Dataset entries:
○ ○ ○ ○ ○

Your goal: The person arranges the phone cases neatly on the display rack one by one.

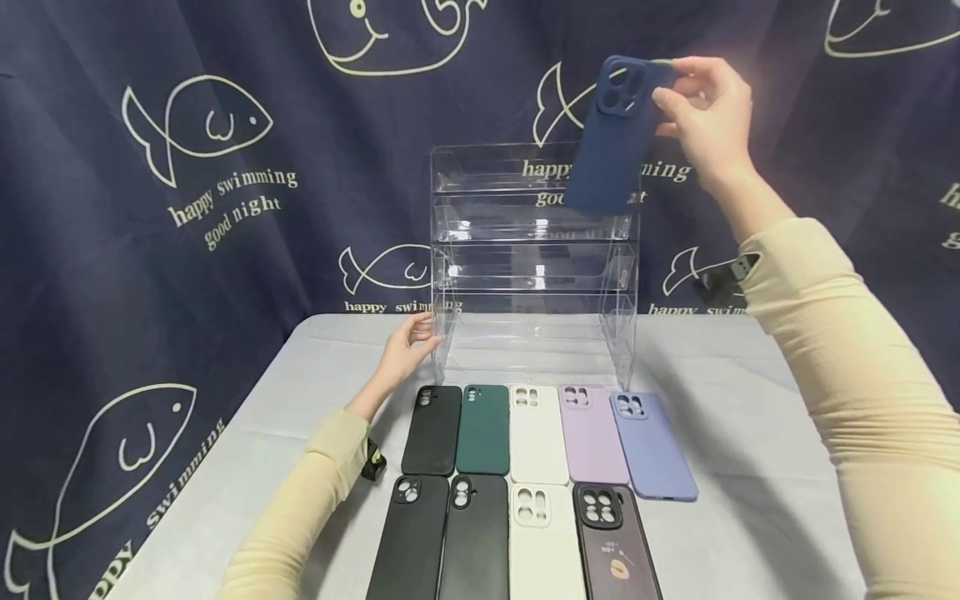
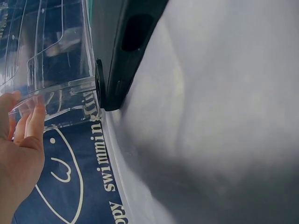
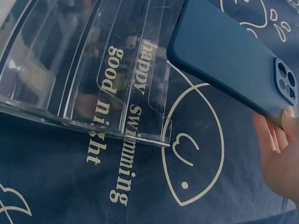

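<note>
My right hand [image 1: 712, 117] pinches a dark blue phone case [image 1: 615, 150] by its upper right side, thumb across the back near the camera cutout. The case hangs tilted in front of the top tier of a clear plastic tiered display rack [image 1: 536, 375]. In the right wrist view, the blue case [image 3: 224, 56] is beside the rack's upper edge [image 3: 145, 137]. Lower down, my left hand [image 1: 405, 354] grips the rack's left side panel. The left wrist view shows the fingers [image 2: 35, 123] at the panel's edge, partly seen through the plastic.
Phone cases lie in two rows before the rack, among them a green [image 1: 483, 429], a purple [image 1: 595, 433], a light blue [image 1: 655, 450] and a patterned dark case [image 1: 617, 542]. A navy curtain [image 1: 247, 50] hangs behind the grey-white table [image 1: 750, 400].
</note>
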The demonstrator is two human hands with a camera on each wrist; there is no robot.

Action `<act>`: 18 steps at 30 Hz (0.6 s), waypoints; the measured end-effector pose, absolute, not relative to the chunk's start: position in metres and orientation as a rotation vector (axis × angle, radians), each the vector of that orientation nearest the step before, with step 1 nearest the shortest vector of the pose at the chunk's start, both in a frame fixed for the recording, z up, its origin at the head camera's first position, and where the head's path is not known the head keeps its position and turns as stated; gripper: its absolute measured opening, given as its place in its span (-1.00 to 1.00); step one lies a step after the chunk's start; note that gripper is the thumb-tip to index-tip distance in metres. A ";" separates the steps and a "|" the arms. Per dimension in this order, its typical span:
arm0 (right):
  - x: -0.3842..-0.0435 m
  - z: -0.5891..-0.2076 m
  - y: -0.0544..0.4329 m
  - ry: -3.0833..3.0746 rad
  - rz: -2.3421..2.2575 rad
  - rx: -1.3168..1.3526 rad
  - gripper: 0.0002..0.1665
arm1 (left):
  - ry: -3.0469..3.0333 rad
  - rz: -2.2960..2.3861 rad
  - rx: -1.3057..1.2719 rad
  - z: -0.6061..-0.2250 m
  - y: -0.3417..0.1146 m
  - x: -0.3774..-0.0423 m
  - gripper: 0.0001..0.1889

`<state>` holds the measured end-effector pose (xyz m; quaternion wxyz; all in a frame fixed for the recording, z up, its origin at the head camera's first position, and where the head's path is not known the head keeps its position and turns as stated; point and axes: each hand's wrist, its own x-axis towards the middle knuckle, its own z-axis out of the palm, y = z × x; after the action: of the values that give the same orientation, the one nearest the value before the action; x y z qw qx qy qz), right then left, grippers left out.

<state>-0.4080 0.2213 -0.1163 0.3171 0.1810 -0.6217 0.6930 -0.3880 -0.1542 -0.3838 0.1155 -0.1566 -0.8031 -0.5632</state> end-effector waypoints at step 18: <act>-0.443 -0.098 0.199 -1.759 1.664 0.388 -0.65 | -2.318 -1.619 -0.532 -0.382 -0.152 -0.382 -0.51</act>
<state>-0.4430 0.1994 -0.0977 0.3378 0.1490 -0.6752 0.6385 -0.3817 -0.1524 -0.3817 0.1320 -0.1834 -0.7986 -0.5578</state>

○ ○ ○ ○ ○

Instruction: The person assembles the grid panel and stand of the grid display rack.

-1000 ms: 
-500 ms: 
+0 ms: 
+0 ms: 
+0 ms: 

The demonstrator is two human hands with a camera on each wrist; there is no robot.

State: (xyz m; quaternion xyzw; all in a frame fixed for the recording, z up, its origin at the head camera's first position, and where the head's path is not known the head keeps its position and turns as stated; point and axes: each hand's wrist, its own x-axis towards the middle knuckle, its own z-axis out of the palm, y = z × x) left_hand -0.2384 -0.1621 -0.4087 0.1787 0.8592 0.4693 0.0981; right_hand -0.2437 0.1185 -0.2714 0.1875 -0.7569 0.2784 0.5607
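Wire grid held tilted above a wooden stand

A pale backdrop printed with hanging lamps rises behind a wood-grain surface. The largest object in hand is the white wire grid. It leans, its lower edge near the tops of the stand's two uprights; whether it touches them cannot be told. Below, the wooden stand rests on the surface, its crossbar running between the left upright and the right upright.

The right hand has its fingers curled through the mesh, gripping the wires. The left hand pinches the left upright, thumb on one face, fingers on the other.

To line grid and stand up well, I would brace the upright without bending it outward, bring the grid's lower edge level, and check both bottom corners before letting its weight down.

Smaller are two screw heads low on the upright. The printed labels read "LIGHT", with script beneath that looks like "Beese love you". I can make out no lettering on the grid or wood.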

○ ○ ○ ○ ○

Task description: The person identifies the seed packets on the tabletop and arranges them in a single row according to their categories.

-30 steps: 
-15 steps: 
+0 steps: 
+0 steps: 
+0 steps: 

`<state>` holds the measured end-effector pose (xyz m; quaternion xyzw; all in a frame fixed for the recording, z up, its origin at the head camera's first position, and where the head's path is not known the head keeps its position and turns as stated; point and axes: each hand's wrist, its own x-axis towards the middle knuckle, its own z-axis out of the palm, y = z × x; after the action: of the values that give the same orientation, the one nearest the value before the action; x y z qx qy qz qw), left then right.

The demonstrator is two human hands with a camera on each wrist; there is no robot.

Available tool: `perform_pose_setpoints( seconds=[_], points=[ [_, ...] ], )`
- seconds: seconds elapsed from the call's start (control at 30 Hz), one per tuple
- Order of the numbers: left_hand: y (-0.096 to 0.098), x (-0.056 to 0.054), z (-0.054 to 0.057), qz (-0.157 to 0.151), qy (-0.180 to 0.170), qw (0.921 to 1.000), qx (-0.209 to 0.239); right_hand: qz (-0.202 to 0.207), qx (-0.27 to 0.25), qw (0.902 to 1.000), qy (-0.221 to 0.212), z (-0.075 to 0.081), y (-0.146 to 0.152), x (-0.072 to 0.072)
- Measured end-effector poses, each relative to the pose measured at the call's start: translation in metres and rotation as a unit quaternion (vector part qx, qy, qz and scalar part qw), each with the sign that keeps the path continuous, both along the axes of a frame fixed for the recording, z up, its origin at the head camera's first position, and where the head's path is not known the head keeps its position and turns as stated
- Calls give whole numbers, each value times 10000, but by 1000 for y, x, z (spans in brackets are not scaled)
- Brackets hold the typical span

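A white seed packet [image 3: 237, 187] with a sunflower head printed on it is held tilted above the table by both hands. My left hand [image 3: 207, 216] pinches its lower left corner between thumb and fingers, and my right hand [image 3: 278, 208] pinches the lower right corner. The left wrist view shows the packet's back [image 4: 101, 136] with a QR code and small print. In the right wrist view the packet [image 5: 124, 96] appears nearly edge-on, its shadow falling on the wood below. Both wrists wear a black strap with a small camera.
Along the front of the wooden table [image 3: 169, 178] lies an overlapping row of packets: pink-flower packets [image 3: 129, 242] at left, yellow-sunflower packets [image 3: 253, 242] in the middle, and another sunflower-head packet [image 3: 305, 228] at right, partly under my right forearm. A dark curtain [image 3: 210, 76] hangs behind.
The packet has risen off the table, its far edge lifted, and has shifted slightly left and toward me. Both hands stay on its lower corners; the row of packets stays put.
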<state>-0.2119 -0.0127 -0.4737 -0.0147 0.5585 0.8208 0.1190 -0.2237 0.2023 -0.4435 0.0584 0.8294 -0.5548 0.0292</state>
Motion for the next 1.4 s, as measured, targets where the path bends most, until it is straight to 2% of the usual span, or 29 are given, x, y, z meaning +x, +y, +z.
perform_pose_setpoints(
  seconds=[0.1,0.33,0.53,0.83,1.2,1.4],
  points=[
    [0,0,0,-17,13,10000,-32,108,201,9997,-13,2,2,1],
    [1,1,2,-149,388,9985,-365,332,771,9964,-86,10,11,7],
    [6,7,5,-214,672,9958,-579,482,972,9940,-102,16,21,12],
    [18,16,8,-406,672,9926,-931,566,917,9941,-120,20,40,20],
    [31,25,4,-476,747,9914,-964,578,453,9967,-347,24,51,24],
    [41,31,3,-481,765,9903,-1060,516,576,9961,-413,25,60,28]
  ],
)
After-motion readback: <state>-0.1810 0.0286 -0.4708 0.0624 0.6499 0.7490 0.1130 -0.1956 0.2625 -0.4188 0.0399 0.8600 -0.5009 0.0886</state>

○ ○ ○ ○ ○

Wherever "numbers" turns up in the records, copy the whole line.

- Order of the numbers: left_hand: y (-0.096 to 0.098), x (-0.056 to 0.054), z (-0.054 to 0.057), qz (-0.157 to 0.151), qy (-0.180 to 0.170), qw (0.921 to 1.000), qx (-0.209 to 0.239); right_hand: qz (-0.202 to 0.207), qx (-0.27 to 0.25), qw (0.902 to 1.000), qy (-0.221 to 0.212), z (-0.075 to 0.081), y (-0.146 to 0.152), x (-0.072 to 0.072)
- Calls give whole numbers, each value times 10000, but by 1000 for y, x, z (spans in brackets are not scaled)

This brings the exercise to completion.